Last week I mentioned holiday safety and totally forgot to mention one thing. Doggie Booties. While they may look a little silly and take your dog some time to get used too, they really can be a lifesaver for your dog. The snow, ice and salt on the ground can be extremely hard on your dogs' paws.
Additionally, they will provide extra traction on the ground assuring your dog better footing and decreasing the chance of an injury. There are several different styles and brands so you can easily find what will work best for you.
If you've never put booties on a dog before, the first time you will be in for a little chuckle. I have seen a bunch of different methods used to get a dog accustomed to the booties, but I have found it is just easier to put them on the dog, let them get used to them in the house and just get it over with.
I have received a few more letters from readers who are concerned about the dog flu that has been getting a lot of press. As I mentioned a couple of weeks ago, there is no reason for people to be in a panic about dog flu. However, it would certainly be wise to take a few precautions this season.
Make sure they are healthy and getting all the nutrients they need.

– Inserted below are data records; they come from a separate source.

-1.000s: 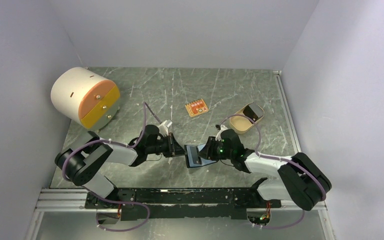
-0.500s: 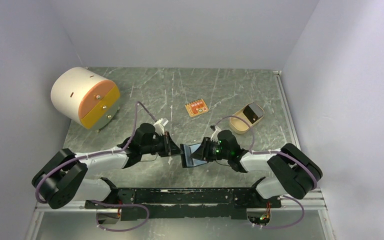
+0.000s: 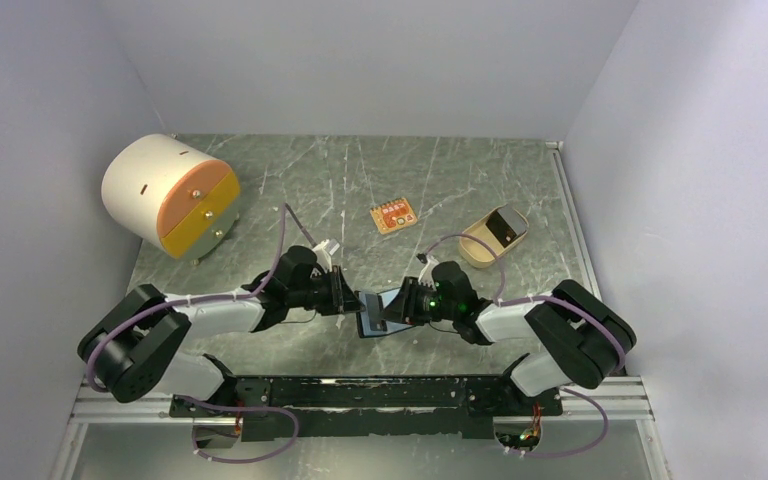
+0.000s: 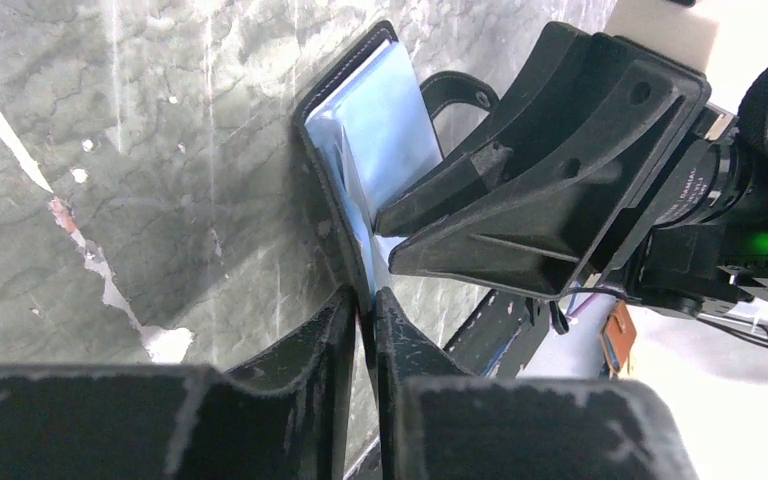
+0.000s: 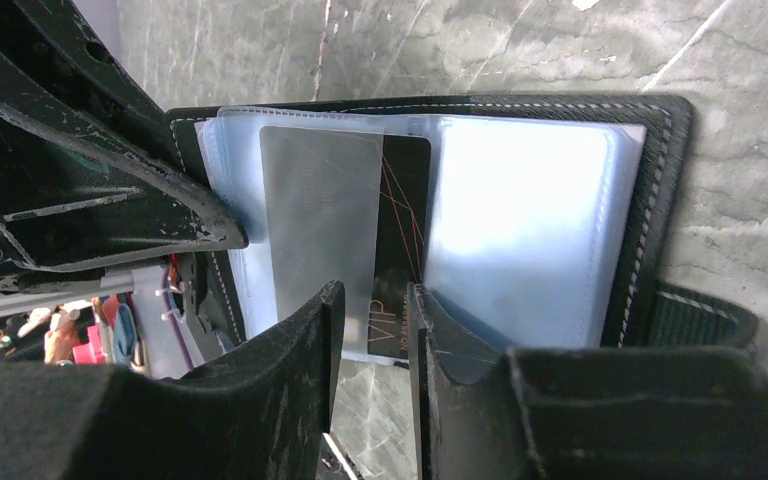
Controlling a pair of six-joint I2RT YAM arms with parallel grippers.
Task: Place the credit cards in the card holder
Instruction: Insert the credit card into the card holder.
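Pinching the card holder's point(image 5: 660, 200) edge, the left gripper's point(image 3: 348, 297) jaws stand nearly closed. At its three o'clock the right gripper point(image 5: 372, 320) clamps a credit card point(image 5: 345, 220) half slid into it. A second card point(image 3: 507, 224) waits in the tray point(image 3: 475, 250), two o'clock.

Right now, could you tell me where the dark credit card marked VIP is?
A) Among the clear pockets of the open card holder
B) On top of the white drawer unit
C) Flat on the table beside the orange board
A: the right wrist view shows the VIP credit card sitting among the clear pockets of the open black card holder.
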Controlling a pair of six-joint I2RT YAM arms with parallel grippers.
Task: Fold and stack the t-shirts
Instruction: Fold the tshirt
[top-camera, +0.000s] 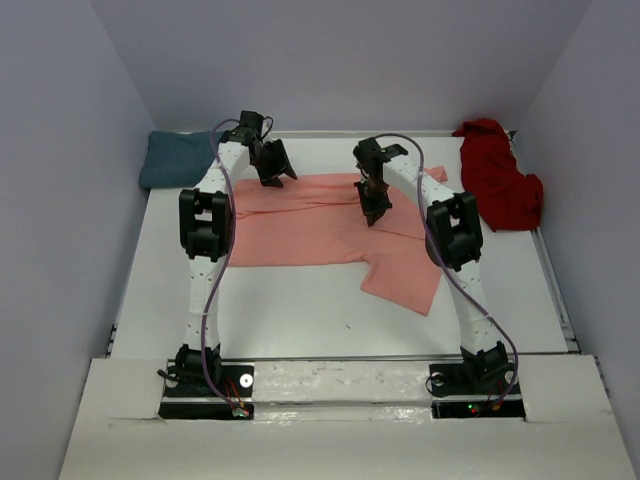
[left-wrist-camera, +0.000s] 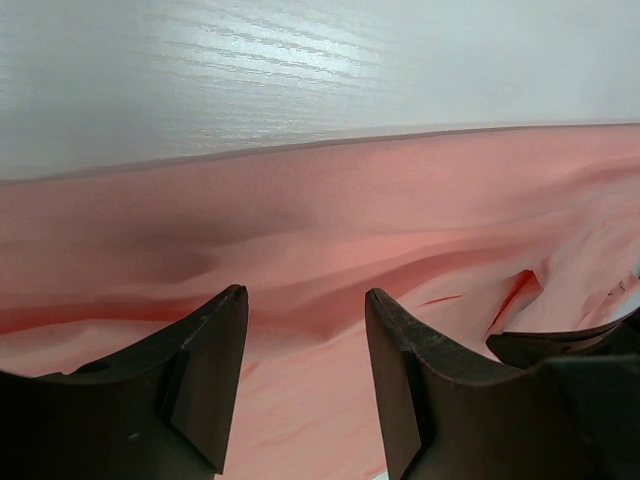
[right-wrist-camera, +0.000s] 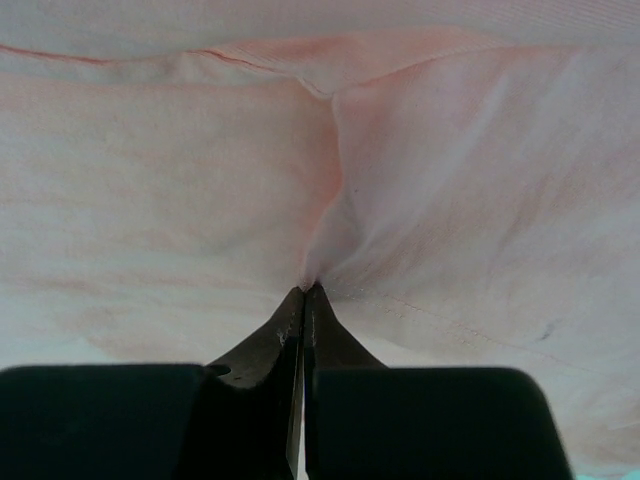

Avoid boarding the dog and opt for hiring a pet sitter or getting a trusted family friend to watch them. While I'm not saying that boarding kennels can't be trusted, it is just the environment is usually perfect for cross infection.
With everything going on at the holidays we have to remember our pets. Ideally, the best place they can be when we are traveling is with us. There are lots of hotels that will accept pets and the numbers are growing almost daily.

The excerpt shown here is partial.